Mi querida Hanna. He venido de Zúrich a Petrogrado cuatro días antes con tren. Mis padres y familia sanos y contentos. Tú vienes a Petrogrado, yo espero. Coge rublos y compra billete de tren. Te quiero. Grigorij.
¿Se lo habría escrito alguien en alemán? Tuvo que leer varias veces aquellas pocas frases para comprender lo que decían. Así que había logrado llegar a Suiza y desde allí había regresado a Petrogrado… Le había escrito solo cuatro días después de llegar a casa, y encima le había enviado dinero. Examinó el billete, un pedazo de papel gris en el que se veía a una mujer vestida de forma espléndida. Era hermosa y joven. Llevaba una corona con un velo, y sostenía un escudo y una espada. ¿Sería la zarina? Pero se decía que habían expulsado a los zares. A la izquierda de la mujer había un número. Un uno con tres ceros detrás. Mil rublos. Dios mío, ¿cuánto sería eso en marcos?
Alguien tosió en la escalera de servicio y Hanna se apresuró a guardar el billete y la carta en el sobre. El agua hervía desde hacía un buen rato, y la tetera escupía gotitas de agua que caían sobre el fogón y se evaporaban con un siseo. Humbert entró en la cocina tosiendo y estornudando.

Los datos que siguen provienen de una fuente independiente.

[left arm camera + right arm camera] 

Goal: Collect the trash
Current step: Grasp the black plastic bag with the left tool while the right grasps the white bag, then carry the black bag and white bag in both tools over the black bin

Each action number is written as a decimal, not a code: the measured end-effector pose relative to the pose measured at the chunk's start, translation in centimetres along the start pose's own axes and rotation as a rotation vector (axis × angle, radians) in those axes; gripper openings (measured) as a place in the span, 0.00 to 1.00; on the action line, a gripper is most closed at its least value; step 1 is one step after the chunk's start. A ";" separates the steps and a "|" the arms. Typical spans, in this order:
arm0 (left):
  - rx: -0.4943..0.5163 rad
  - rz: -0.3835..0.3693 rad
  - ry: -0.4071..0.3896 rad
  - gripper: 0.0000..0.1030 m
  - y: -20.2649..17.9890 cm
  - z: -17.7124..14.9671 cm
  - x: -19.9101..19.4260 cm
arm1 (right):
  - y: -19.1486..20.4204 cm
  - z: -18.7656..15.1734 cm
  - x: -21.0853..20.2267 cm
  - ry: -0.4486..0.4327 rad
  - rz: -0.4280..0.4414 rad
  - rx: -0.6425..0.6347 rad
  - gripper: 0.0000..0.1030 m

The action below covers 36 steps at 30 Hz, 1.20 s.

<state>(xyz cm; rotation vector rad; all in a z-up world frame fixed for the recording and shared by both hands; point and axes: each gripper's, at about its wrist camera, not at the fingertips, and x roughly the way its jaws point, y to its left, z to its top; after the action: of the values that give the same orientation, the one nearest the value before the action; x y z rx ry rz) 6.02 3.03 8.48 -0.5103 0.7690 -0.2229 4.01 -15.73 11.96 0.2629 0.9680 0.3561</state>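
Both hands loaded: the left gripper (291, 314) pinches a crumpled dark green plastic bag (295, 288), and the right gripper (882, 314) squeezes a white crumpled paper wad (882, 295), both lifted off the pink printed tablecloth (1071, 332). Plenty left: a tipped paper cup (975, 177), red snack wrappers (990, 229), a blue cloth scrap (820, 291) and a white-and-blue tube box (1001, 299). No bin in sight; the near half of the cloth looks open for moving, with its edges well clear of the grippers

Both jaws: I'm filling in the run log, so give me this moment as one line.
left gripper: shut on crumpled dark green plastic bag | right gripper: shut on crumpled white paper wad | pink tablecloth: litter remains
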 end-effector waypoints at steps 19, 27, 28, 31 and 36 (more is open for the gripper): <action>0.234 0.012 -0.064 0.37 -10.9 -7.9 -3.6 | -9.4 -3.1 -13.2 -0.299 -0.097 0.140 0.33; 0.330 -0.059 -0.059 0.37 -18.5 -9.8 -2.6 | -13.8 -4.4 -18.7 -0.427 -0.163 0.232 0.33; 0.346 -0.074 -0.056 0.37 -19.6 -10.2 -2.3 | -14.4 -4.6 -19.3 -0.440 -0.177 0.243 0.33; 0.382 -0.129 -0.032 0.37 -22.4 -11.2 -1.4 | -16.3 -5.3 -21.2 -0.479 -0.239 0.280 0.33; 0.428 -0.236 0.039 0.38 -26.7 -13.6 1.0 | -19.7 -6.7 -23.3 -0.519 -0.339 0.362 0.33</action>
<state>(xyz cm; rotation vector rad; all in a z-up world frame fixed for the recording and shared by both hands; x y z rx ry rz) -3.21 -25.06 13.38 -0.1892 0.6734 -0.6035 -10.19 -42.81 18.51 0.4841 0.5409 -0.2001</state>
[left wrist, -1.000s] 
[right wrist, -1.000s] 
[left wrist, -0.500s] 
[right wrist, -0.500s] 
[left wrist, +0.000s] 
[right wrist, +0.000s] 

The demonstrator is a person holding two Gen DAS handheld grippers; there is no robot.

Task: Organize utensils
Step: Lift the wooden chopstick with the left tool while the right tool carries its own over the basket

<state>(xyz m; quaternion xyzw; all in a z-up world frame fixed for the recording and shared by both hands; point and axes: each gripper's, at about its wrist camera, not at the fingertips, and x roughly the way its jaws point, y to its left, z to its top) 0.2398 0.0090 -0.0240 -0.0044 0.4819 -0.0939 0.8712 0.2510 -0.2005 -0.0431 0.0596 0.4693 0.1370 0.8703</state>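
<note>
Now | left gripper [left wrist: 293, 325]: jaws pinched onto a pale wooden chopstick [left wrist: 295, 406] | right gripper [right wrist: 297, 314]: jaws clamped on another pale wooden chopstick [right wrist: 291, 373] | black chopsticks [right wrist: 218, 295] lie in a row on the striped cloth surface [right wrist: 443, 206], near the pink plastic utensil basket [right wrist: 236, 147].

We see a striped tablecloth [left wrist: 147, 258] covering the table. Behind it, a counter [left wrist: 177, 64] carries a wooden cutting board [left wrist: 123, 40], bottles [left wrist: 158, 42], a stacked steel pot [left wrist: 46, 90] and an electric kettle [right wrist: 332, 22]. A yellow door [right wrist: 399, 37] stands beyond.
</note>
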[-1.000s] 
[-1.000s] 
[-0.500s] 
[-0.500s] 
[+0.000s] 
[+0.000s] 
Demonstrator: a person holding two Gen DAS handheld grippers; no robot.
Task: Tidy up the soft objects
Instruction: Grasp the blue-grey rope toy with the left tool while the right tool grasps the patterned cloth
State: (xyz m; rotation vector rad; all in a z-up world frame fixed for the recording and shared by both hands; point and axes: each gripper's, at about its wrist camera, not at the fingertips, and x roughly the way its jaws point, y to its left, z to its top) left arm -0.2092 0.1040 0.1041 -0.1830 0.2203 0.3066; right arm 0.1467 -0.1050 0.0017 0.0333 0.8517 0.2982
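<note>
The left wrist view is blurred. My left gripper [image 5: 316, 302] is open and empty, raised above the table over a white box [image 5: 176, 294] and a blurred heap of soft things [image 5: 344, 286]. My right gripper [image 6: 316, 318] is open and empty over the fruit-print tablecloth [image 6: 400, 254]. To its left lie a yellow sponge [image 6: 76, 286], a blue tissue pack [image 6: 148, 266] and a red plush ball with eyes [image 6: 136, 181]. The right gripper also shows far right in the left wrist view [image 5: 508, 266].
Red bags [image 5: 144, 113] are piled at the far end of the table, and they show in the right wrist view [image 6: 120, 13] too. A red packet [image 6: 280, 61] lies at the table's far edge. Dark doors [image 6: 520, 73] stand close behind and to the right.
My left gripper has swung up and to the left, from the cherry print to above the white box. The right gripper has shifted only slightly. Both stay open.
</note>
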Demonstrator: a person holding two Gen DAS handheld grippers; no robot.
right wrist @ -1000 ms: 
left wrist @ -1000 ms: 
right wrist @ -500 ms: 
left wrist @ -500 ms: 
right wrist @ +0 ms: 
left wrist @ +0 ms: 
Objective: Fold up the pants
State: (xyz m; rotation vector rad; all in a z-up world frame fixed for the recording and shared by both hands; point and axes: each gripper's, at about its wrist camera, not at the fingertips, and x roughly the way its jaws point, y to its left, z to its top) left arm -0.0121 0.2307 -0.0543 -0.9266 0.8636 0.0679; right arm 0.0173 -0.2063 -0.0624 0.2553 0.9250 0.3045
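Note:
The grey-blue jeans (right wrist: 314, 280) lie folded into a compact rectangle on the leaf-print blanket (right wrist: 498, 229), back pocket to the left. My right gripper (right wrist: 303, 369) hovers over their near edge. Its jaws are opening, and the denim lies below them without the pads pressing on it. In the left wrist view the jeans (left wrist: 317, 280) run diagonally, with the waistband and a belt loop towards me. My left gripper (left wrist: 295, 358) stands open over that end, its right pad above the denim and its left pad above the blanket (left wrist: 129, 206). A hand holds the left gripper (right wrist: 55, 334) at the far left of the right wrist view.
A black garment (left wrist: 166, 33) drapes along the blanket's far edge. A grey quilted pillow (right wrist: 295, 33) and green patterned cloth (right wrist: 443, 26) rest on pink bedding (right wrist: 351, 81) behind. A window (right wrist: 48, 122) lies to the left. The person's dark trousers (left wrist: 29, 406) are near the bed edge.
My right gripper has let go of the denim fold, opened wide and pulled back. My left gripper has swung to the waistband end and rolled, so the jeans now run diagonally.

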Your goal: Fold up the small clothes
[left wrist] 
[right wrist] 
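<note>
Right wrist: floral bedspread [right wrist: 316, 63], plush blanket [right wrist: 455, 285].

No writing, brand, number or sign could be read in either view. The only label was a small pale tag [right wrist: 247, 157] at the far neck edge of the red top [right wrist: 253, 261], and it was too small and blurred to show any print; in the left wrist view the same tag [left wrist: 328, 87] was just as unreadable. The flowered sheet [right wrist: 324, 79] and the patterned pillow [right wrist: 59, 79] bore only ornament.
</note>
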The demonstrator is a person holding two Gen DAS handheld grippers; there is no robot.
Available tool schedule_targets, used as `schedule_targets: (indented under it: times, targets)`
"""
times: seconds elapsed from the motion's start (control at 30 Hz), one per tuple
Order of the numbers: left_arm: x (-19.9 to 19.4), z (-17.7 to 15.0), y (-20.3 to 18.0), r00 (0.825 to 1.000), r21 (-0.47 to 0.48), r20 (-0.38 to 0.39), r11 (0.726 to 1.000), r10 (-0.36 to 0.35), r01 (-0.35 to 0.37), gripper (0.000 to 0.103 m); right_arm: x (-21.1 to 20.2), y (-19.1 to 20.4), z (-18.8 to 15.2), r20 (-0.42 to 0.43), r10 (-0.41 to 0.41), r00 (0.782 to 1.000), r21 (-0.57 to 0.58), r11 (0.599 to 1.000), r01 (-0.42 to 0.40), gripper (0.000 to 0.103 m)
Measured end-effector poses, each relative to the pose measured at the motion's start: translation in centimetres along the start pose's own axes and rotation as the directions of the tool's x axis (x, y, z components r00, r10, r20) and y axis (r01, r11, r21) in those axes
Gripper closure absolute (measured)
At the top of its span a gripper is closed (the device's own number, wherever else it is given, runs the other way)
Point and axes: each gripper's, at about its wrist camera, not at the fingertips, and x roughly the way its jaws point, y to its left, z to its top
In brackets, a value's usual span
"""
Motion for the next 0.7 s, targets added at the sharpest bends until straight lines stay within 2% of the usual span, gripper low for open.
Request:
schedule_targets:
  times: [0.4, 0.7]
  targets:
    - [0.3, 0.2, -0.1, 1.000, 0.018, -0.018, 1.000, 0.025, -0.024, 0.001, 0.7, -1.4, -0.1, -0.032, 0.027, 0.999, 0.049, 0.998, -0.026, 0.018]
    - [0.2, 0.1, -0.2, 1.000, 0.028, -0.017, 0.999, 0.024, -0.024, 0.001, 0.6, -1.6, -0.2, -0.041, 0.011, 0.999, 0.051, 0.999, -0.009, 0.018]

—Las alfombras…, el polvo… asqueroso —graznó—. ¿Queda algo de café?
Hanna se metió rápidamente la carta en el bolsillo y corrió a verter el agua caliente en la cafetera. Llenó una taza y se la alcanzó a Humbert.
—Toma. Tienes el azúcar al lado.
—Gracias.
Mientras él soplaba el café caliente, ella colocó la cafetera y el plato con los bocadillos de paté en una bandeja, y la cogió para llevársela.
—Mira —dijo Humbert agachándose—. Se te ha caído algo.
Hanna dejó la bandeja encima de la mesa, asustada, y le quitó a Humbert la carta arrugada de la mano.
—¿De Rusia? —le preguntó.
Humbert era distinto a los demás. A Hanna le caía bien. Aquella vez que el policía sospechaba de ella y casi se muere de miedo, Humbert la salvó. Nunca lo olvidaría.
—Sí —dijo en voz baja.
Humbert la miró y guardó silencio un momento.
—¿De Grigorij?
Ella asintió. Lanzó un profundo suspiro e intentó alisar el papel arrugado.
—Quiere que vaya con él. Incluso me ha mandado dinero. Mil rublos.
Humbert contempló asombrado el billete. ¿Cuánto valía eso? Hanna se encogió de hombros.
—De todos modos no puedo ir con él.
—¿Por qué no?
La muchacha tragó saliva y dudó si contárselo. Pero luego se dio cuenta de que él ya lo sabía desde hacía tiempo. Todos lo sabían.
—El niño —dijo—. Porque me lo quité. Y porque el doctor me ha dicho que ya no podré tener hijos.
Humbert le dedicó una mirada compasiva, y después negó con la cabeza.
—Puede que no sea cierto.
Hanna sonrió con tristeza. Sí, era posible que el doctor se equivocara, pero el niño estaba muerto, un alma sin bautizar. Y eso era un pecado grave. No, no podía ir a Petrogrado con Grigorij. ¿Qué diría su familia?
—Si quieres, te doy los mil rublos, Humbert. Puedes cambiarlos y usar el dinero para ir a Berlín.
Él le había contado lo de Rosa Menotti. Solo a ella. Con la promesa de que guardase el secreto.
—¡De ningún modo! —exclamó—. Ese dinero es tuyo, Hanna.
—Pero no lo necesito. ¿O prefieres que lo tire al fuego?
Él hizo un gesto de súplica con los brazos y le advirtió que no fuera tonta.
—¿Acaso no lo amas?
Hanna cogió la bandeja y la levantó con ímpetu.
—¡Eso ya no importa! —exclamó, y se fue de la cocina.